Are YOU using the TOOL, or is the TOOL using YOU? Think about it!
Tickets / civil liability / criminal liability?
And with tickets you have
parking ticket is issued by a private, non-governmental parking authority patrolling an office parking lot or shopping area
private security guards issuing live speeding / moving tickets (non state tickets) (some HOA's and some parking lots or shopping area)
moving tickets from a real cop
parking tickets
red light tickets (parking like)
red light tickets (moving like)
speed camera tickets (moving like)
speed camera tickets (parking like)
toll violations (I can see an auto driver car with bad DB info getting one in some settings)
That's my major problem with this technology: there's an awful lot vague answers to specific questions.
A "self driving car" means you put little Timmy in it, send him to school, and monitor it on your cell phone to confirm he gets out in the right place and a teacher has collected him ... or it means you come out of a bar, fall into the backseat, and say "home, James" ... or it means grandpa who has lost his vision and his driver's license can get in and say "take me to my doctor's appointment".
No driver's license or legal responsibility for operating the vehicle at all. You are livestock being transported. You're not driving or operating, you simply told it your destination.
This bizarre model in which the car drives, except when it doesn't, and with no clear demarcation between is damned near impossible to make sense of.
If the car decides it's got no idea what to do, and it just says "you're in charge", and before you even know what's happening you're in an accident .. and the logs say "human was driving, his fault", you're screwed. Or, worse, someone builds in code which lies and just says "human was driving" 5 minute before any crash is triggered (so they can avoid liability).
There can't be a gray area between who is in charge and who isn't. And paying for liability insurance when the computer is in charge sounds moronic to me, why would you do that? Are you accepting liability on behalf of the computer or something?
Self-driving-ish cars? Autonom-ish cars?

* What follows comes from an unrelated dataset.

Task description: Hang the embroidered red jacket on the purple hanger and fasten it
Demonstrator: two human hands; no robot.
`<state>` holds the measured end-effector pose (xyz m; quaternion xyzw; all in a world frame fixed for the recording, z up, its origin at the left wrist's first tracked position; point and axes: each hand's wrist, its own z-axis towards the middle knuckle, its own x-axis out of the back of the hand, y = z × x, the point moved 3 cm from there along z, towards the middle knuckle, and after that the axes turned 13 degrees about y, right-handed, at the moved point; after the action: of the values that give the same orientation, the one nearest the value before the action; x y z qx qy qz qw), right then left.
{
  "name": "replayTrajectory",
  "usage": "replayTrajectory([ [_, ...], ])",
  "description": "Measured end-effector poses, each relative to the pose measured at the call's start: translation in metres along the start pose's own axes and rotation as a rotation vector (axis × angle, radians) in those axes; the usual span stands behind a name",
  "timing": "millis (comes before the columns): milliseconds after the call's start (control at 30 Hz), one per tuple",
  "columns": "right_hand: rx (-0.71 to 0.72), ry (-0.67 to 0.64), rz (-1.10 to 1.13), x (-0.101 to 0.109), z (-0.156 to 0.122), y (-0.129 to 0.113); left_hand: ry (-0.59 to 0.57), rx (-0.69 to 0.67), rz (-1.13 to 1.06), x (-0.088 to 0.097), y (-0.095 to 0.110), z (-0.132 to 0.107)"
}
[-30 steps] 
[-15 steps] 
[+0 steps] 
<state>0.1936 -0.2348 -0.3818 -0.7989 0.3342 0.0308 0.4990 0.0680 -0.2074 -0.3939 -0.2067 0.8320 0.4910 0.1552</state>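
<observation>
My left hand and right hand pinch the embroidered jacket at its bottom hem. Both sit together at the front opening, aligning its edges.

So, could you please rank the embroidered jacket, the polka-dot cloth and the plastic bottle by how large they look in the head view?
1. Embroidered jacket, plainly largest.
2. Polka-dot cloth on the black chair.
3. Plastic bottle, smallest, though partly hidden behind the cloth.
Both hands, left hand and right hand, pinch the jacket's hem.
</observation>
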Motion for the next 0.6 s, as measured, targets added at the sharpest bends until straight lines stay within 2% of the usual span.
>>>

It just seems like everybody is pretending this is a solved issue, and I don't believe it is.
Lost at C:>. Found at C.
You're arguing a situation that won't happen.
It's simple, if the car runs into a situation it doesn't know how to handle it will come to a stop. At that time the human operator can take control. The car won't just hand off control without warning, in fact the car won't hand off control at all -- the human would have to take control.
"Grab them by the pussy" -- President of the United States of America
Wonder how much Google public liability insurance premium just increased by.
Nothing. It's called Alphabet now. The self driving car subsidiary has probably been left holding zero assets to handle the possibility that a horrible accident occurs and the victims try suing the company.
Have gnu, will travel.
Seriously... I can't think of any way shape or form that the "AI" behind a "self-driving car" is anywhere near ready for full legal responsibility for this.
An AI cannot have legal liability; it is a machine. Depending on how this shakes out, either the auto seller (Google, Toyota) or the auto owner will provide insurance and have legal liability.
And since human drivers are almost universally incompetent, as long as the AI driver is more competent than the average human (a low bar), the insurance will be cheaper than insurance for human drivers.